» WORK TO COMPLETE: Exactly as written, output the lines below starting from the first and ending with the line that contains "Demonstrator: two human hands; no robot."; omit pictures.
==============================
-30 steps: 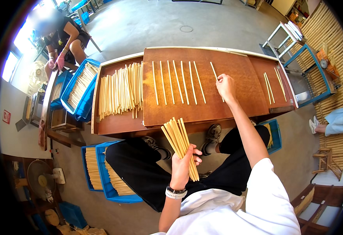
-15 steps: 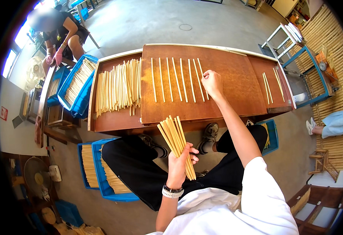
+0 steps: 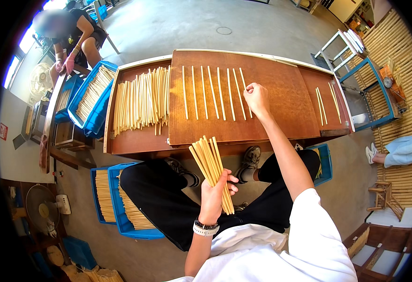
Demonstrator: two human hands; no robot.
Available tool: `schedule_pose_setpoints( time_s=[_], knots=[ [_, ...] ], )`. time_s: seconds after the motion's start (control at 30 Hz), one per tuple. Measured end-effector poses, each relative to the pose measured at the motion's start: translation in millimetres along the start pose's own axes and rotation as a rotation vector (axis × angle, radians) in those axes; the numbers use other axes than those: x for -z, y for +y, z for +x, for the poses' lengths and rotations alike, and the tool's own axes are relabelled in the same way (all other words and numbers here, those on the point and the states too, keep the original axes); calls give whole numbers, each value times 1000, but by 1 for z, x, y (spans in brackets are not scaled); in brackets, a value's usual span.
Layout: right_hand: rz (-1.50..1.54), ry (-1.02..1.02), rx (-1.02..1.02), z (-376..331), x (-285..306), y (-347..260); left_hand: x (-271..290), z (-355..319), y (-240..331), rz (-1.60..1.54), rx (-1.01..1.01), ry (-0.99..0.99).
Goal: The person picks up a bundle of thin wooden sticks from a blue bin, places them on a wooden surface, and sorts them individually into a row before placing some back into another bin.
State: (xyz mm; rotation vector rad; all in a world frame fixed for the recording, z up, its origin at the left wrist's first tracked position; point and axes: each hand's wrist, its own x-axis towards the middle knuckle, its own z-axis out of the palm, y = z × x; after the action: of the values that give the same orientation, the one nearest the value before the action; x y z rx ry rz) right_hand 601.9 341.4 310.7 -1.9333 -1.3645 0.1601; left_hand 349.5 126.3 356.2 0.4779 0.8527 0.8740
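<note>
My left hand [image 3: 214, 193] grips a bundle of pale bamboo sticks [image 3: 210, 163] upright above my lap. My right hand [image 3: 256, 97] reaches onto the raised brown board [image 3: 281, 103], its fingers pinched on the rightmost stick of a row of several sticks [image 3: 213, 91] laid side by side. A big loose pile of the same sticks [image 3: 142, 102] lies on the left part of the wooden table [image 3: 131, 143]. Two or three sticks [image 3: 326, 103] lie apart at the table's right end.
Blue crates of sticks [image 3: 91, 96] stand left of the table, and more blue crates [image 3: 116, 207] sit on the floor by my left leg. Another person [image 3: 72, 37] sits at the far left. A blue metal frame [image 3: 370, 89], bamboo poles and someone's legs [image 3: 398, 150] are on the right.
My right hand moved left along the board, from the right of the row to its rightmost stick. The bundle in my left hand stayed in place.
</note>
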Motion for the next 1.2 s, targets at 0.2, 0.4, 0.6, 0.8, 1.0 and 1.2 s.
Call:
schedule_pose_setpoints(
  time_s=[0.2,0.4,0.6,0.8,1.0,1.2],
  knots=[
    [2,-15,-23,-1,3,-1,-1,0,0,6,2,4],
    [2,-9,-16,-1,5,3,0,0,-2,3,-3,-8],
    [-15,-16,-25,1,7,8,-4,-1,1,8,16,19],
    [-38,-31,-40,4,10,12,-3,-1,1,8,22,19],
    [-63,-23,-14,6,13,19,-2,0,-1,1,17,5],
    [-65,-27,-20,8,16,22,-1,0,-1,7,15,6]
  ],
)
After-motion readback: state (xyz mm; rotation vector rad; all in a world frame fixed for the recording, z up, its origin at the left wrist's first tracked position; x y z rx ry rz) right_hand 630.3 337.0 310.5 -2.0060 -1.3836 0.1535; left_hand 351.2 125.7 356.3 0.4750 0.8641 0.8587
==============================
» OUTPUT OF THE TASK:
-30 steps: 
-15 steps: 
+0 steps: 
Demonstrator: two human hands; no robot.

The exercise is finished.